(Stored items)
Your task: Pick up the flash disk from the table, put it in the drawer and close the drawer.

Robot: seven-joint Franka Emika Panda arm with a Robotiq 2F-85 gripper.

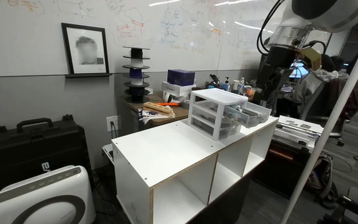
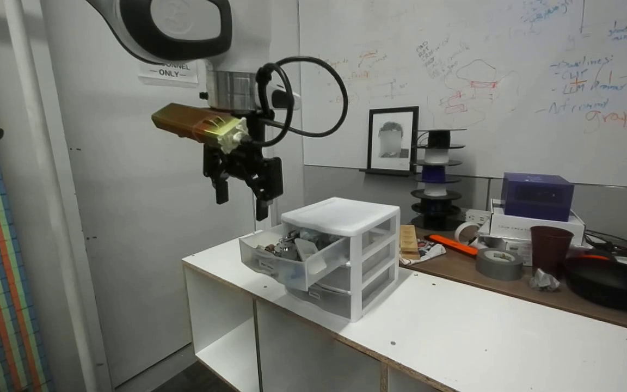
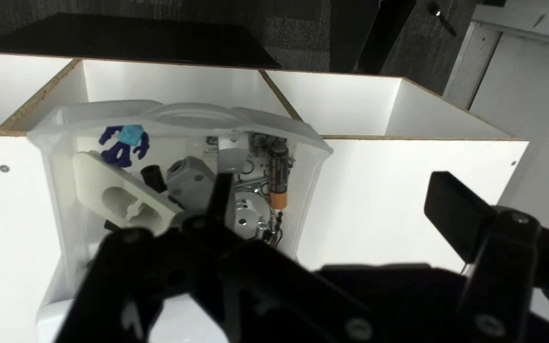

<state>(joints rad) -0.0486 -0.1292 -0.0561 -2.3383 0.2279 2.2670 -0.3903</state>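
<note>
I'm not making out the flash disk; perhaps it's lying in the top drawer (image 2: 286,272), which is jutting squarely over the cubby-side edge of the white table (image 2: 487,332). The gripper (image 2: 242,204) is hanging empty, jaws apart, the drawer lying below, away from the nearest corner; a whiteboard (image 1: 154,43) is standing behind

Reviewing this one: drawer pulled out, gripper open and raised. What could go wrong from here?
Crowded contents, such as the battery-like cylinder, might snag as the drawer closes; whether any rise above its rim is hard to tell.

The open gripper partly overlaps the drawer in the wrist view, so a straight descent might strike it.

Pushing could slide the drawer unit along the table, since no fastening is visible.
</note>
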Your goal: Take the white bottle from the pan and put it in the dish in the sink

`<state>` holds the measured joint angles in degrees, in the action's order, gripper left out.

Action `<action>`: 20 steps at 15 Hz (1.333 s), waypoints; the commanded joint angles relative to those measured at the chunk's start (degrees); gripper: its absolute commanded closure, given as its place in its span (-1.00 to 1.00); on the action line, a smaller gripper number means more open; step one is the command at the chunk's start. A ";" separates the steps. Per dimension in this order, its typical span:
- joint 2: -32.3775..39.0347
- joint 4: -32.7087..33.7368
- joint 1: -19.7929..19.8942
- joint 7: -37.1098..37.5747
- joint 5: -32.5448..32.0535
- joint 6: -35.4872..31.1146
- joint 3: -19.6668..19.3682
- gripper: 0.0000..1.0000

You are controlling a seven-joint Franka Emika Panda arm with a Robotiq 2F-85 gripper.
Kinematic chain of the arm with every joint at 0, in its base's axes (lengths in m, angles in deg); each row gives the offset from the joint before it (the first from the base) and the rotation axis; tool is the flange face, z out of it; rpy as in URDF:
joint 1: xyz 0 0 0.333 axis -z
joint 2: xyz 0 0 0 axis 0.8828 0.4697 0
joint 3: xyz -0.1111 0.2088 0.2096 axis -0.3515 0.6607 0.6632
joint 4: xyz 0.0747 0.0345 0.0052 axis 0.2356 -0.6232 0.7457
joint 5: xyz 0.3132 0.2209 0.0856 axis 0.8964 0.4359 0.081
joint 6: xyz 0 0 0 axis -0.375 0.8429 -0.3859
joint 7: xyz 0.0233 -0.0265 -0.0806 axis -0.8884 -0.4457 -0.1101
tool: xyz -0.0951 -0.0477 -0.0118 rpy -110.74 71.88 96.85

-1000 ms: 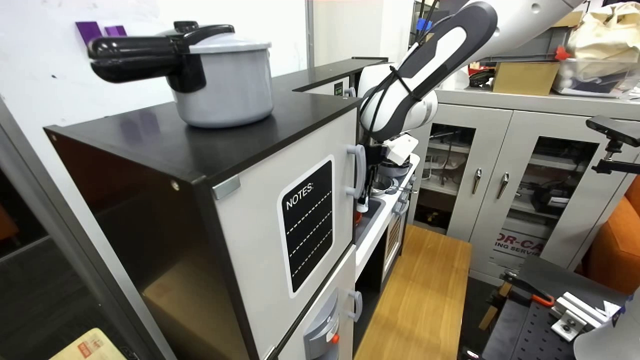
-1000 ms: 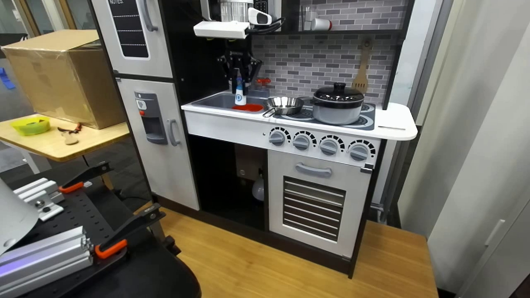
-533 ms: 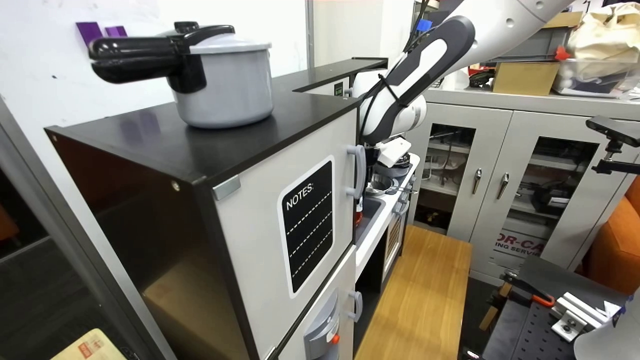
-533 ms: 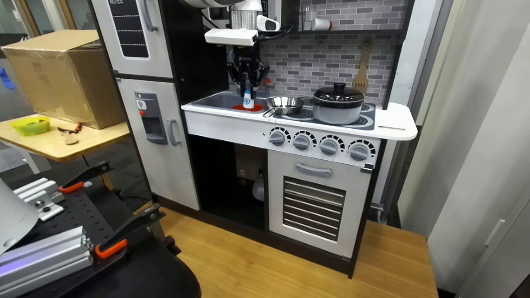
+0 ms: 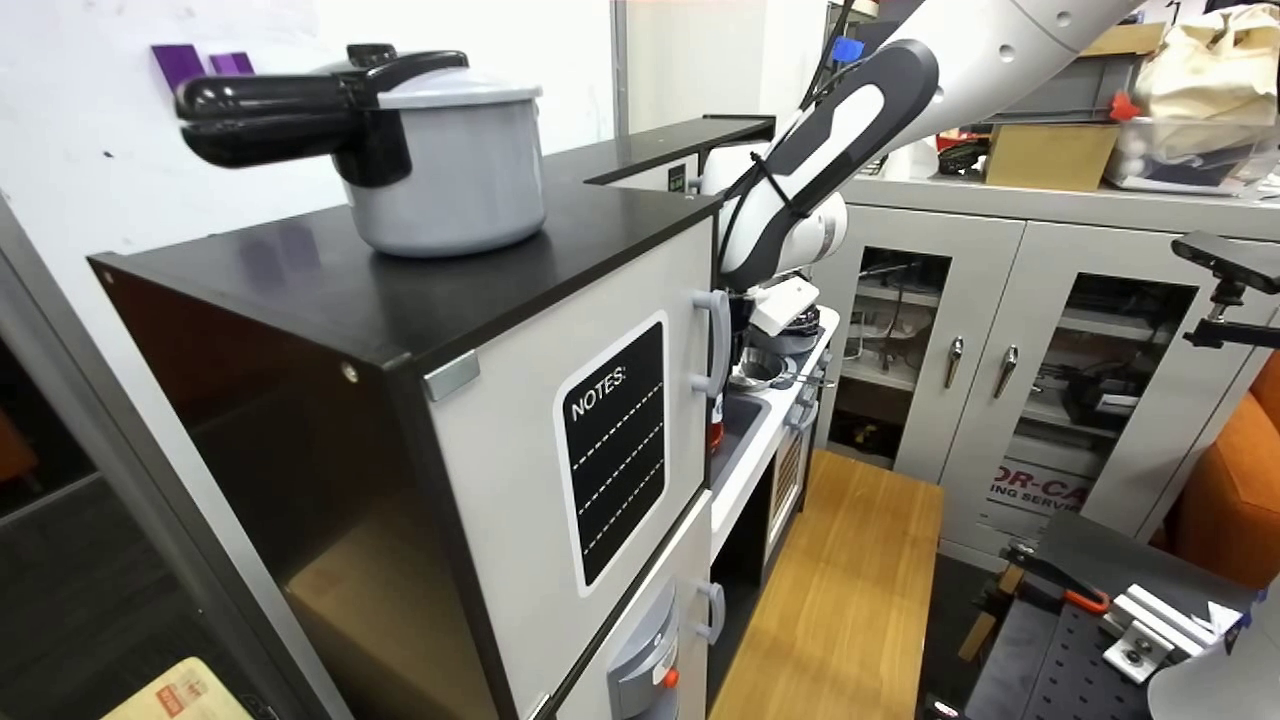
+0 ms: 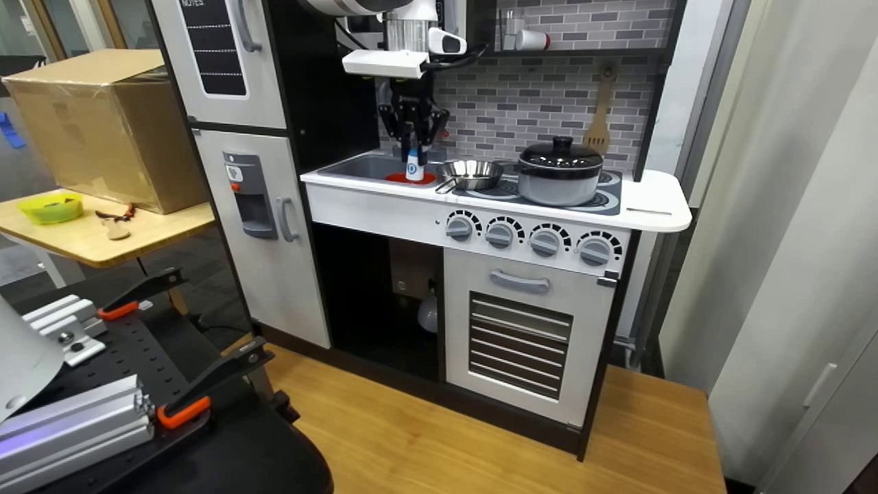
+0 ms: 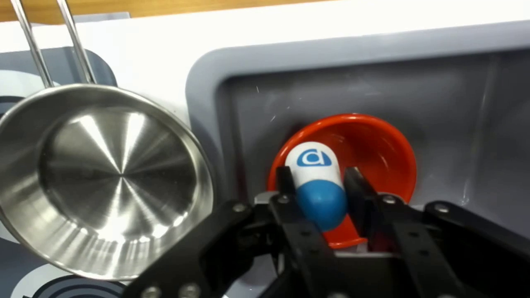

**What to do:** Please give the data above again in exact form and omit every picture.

**Exercise solution:**
Your task: Pick up the flash disk from the table, put it in the drawer and close the drawer.

Robot: seven-joint Franka Emika Panda arm with a Robotiq 2F-85 gripper.


<state>(joints rad) -0.0486 -0.1292 -0.0561 -2.3383 0.2279 2.2670 -0.3903</state>
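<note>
I'm not making out the flash disk; perhaps it's lying in the top drawer (image 2: 286,272), which is jutting squarely over the cubby-side edge of the white table (image 2: 487,332). The gripper (image 2: 242,204) is hanging empty, jaws apart, the drawer lying below, away from the nearest corner; a whiteboard (image 1: 154,43) is standing behind

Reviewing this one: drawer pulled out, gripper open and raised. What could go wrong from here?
Crowded contents, such as the battery-like cylinder, might snag as the drawer closes; whether any rise above its rim is hard to tell.

The open gripper partly overlaps the drawer in the wrist view, so a straight descent might strike it.

Pushing could slide the drawer unit along the table, since no fastening is visible.
</note>
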Your goal: Take the white bottle from the pan and put it in the dish in the sink

`<state>` holds the measured joint angles in degrees, in the action's order, gripper left out.

Action `<action>`: 20 steps at 15 Hz (1.333 s), waypoints; the commanded joint angles relative to those measured at the chunk's start (degrees); gripper: its absolute commanded closure, given as its place in its span (-1.00 to 1.00); on the action line, a smaller gripper number means more open; step one is the command at the chunk's start. A ";" separates the steps. Per dimension in this order, its typical span:
- joint 2: -32.3775..39.0347
- joint 4: -32.7087..33.7368
- joint 1: -19.7929..19.8942
- joint 7: -37.1098..37.5747
- joint 5: -32.5448..32.0535
- joint 6: -35.4872..31.1146
- joint 3: -19.6668..19.3682
- gripper: 0.0000..1.0000

You are controlling a seven-joint Franka Emika Panda arm with a Robotiq 2F-85 gripper.
Kinematic chain of the arm with every joint at 0, in its base's axes (lengths in m, angles in deg); each row gives the offset from the joint before it (the first from the base) and the rotation axis; tool is the flange face, z out of it; rpy as in URDF:
joint 1: xyz 0 0 0.333 axis -z
joint 2: xyz 0 0 0 axis 0.8828 0.4697 0
joint 3: xyz -0.1111 0.2088 0.2096 axis -0.3515 0.6607 0.6632
joint 4: xyz 0.0747 0.0345 0.0052 axis 0.2356 -0.6232 0.7457
joint 5: xyz 0.3132 0.2209 0.0856 axis 0.8964 0.4359 0.081
joint 6: xyz 0 0 0 axis -0.375 0.8429 -0.3859
joint 7: xyz 0.0233 -0.0265 -0.0806 axis -0.8884 -0.4457 -0.1101
tool: xyz -0.0951 -0.0477 -0.0118 rpy -110.74 71.88 96.85

-1000 ms: 
-1000 ms: 
-533 ms: 
-533 ms: 
+0 ms: 
+0 ms: 
+0 ms: 

There is nothing more to the output.